ABSTRACT

This chapter treats the role of the metaphor of the dream in Benjamin’s Arcades Project. The metaphor is one of the crucial ways that Benjamin attempts to give revolutionary experience a collective basis. The metaphor of ‘awakening from sleep’ is meant to provide the model for his theory of historical knowledge. This theory ascribes revolutionary, motivational significance to the experience in the twentieth century of the urban detritus from the nineteenth century. This experience makes the nineteenth century’s wish for emancipation legible and actionable. The idea that members of a group could collectively recognise and realise the aspirations of another age, so that through this recognition and realisation they constitute themselves as a collective may be queried, but in any case, it is not clear that one requires the dream metaphor to conceive of this latter process. It is argued that Benjamin’s implicit claim in using the metaphor of the dream is that the truth of the twentieth century’s past is accessible only to dream interpretation. The idea that the collective consciousness of the nineteenth century may be ‘extracted’ and collectively experienced is premised on the transfer of the metaphor ‘waking from sleep’ to theorise a historical phenomenon.
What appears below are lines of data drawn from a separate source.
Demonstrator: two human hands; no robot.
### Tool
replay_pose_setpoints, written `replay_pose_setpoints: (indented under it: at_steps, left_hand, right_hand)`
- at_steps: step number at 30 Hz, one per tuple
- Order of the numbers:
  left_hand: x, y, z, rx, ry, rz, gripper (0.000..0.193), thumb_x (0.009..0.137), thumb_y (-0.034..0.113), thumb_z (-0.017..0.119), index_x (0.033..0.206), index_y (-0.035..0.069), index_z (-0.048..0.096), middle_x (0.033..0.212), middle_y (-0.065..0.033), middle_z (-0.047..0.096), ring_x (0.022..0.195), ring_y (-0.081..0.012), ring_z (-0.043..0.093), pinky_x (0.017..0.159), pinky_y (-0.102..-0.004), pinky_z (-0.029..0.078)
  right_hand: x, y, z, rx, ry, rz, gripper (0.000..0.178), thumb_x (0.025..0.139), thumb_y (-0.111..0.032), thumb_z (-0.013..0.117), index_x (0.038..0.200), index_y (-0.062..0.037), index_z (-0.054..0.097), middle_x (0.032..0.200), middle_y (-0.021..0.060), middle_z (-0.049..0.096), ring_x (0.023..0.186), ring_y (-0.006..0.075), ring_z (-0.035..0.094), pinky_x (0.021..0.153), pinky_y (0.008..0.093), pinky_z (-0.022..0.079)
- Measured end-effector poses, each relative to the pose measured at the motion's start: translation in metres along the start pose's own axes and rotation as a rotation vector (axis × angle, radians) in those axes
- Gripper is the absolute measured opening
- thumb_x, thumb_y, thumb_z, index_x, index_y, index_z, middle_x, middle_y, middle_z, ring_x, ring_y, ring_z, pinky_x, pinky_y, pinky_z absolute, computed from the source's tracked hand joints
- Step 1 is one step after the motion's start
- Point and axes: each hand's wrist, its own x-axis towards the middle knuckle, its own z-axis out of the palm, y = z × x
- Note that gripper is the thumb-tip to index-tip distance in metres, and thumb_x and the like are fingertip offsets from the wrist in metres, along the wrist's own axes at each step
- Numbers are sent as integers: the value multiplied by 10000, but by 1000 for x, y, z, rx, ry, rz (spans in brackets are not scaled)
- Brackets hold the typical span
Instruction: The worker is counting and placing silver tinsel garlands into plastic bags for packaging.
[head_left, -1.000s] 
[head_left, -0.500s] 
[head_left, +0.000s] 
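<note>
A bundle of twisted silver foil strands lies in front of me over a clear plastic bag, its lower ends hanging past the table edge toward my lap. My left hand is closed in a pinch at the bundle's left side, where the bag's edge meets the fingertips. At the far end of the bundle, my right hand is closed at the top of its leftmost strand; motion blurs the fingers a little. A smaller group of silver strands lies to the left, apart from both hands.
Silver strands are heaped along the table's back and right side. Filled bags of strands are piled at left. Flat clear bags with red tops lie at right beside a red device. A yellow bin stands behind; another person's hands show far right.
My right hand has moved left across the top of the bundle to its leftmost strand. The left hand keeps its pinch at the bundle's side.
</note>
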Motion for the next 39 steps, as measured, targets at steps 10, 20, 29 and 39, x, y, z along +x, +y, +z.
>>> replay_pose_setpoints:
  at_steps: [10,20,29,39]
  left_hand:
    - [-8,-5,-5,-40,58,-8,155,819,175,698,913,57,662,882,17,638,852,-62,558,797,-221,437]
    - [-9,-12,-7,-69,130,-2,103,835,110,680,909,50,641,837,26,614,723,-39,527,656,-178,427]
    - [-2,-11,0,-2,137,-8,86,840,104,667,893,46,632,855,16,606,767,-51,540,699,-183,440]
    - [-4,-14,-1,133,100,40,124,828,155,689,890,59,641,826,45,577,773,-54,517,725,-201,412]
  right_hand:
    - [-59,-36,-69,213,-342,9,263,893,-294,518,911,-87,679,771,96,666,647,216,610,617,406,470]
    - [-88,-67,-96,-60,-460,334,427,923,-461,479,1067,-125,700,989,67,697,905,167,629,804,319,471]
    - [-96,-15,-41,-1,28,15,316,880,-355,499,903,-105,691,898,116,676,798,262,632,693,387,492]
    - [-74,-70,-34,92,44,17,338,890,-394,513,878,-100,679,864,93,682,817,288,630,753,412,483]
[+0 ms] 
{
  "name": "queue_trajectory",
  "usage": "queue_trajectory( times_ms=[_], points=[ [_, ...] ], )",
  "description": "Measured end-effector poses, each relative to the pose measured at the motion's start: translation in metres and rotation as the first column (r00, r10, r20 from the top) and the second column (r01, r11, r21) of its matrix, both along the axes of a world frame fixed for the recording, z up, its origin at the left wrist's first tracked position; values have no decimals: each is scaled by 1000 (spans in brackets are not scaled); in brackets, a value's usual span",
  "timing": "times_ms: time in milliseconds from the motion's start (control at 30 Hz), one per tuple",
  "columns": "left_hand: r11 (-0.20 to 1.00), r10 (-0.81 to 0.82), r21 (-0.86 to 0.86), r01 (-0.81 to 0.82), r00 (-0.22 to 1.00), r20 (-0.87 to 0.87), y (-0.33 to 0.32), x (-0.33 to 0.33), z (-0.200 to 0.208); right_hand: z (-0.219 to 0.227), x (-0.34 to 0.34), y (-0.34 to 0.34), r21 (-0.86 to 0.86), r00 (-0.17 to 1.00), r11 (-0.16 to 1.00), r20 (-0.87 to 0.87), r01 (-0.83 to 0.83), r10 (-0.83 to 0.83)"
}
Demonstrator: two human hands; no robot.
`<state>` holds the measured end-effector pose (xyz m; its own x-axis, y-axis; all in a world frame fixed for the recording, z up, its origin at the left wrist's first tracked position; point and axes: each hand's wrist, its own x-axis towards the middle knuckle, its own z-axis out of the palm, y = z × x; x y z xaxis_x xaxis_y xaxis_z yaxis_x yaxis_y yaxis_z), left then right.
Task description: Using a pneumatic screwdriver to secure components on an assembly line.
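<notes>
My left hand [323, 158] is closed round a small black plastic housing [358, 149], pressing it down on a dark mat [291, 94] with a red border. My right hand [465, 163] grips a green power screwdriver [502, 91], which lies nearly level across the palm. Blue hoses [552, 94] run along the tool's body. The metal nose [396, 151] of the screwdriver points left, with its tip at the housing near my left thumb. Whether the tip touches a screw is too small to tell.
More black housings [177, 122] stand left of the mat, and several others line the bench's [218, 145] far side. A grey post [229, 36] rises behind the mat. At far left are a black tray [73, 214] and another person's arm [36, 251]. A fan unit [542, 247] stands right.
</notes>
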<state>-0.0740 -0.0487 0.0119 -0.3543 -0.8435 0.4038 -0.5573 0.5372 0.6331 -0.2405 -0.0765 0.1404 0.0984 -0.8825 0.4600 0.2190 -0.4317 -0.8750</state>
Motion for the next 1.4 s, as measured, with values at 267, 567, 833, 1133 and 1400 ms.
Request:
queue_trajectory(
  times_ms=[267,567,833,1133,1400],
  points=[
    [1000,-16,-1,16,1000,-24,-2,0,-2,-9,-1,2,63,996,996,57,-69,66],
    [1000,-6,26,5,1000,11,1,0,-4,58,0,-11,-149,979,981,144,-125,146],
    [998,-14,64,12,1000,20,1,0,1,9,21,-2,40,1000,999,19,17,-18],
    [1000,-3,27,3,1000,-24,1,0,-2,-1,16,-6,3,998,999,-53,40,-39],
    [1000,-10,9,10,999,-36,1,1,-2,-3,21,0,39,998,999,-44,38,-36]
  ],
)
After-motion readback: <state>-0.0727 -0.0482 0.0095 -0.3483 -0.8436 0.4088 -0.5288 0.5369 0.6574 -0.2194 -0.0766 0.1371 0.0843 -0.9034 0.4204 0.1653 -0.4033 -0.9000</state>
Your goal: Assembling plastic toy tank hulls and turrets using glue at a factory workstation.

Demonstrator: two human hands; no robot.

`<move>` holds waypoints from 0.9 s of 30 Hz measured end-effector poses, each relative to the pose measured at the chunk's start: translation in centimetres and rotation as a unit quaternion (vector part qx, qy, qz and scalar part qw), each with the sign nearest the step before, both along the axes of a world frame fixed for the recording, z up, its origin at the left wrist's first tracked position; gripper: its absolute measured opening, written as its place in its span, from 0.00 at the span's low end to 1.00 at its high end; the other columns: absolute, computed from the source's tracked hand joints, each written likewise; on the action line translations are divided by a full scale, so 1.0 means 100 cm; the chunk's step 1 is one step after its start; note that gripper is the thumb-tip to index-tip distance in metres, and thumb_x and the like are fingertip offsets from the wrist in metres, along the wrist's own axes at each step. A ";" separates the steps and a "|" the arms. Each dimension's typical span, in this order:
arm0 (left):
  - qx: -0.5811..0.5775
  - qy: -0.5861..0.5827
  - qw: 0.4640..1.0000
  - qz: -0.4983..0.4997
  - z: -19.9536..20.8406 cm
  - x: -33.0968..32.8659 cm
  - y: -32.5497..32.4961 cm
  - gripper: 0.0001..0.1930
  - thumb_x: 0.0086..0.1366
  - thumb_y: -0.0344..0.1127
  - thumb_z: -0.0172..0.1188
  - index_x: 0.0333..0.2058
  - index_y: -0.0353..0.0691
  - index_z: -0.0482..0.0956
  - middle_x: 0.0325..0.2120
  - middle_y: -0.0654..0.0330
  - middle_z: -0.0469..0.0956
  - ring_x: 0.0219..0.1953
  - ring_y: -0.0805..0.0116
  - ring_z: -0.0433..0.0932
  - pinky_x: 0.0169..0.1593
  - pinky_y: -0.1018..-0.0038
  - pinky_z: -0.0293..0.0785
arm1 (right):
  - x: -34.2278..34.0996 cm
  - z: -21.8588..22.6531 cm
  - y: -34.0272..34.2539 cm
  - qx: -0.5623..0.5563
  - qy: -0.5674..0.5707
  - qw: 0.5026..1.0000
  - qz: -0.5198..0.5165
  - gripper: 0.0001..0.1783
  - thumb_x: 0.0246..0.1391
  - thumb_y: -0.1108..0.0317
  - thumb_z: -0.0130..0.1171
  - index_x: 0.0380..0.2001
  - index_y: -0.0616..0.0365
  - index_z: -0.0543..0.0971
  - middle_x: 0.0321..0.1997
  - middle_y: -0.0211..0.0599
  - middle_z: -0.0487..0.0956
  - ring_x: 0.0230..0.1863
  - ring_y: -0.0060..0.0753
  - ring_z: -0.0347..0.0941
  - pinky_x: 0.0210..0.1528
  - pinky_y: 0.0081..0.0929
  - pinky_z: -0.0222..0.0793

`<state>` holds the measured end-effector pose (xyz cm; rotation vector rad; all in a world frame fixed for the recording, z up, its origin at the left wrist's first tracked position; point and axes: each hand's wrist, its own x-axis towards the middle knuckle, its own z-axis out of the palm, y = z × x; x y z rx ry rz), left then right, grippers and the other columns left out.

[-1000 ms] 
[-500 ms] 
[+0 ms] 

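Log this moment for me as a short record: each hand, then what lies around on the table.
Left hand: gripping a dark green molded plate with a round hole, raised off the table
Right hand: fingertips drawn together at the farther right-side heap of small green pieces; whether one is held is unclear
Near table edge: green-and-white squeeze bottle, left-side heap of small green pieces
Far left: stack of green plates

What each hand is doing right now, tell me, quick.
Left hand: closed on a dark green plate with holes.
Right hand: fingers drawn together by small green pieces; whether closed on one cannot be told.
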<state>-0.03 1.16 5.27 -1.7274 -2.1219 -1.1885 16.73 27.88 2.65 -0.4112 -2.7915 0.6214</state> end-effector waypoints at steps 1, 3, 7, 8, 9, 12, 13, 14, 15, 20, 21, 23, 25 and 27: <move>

The conception relies on the psychoanalytic account of the dream as wish fulfilment. Any account of the dream metaphor in Benjamin’s conception of revolution, and more generally his theory of historical knowledge, that attempts in one way or another to conjure away its fundamental conceptual role should be questioned. For Benjamin, whether or not we find this defensible, the ‘meaning’ of history has the nature of a ‘wish,’ and its realisation that of a ‘wish fulfilment.’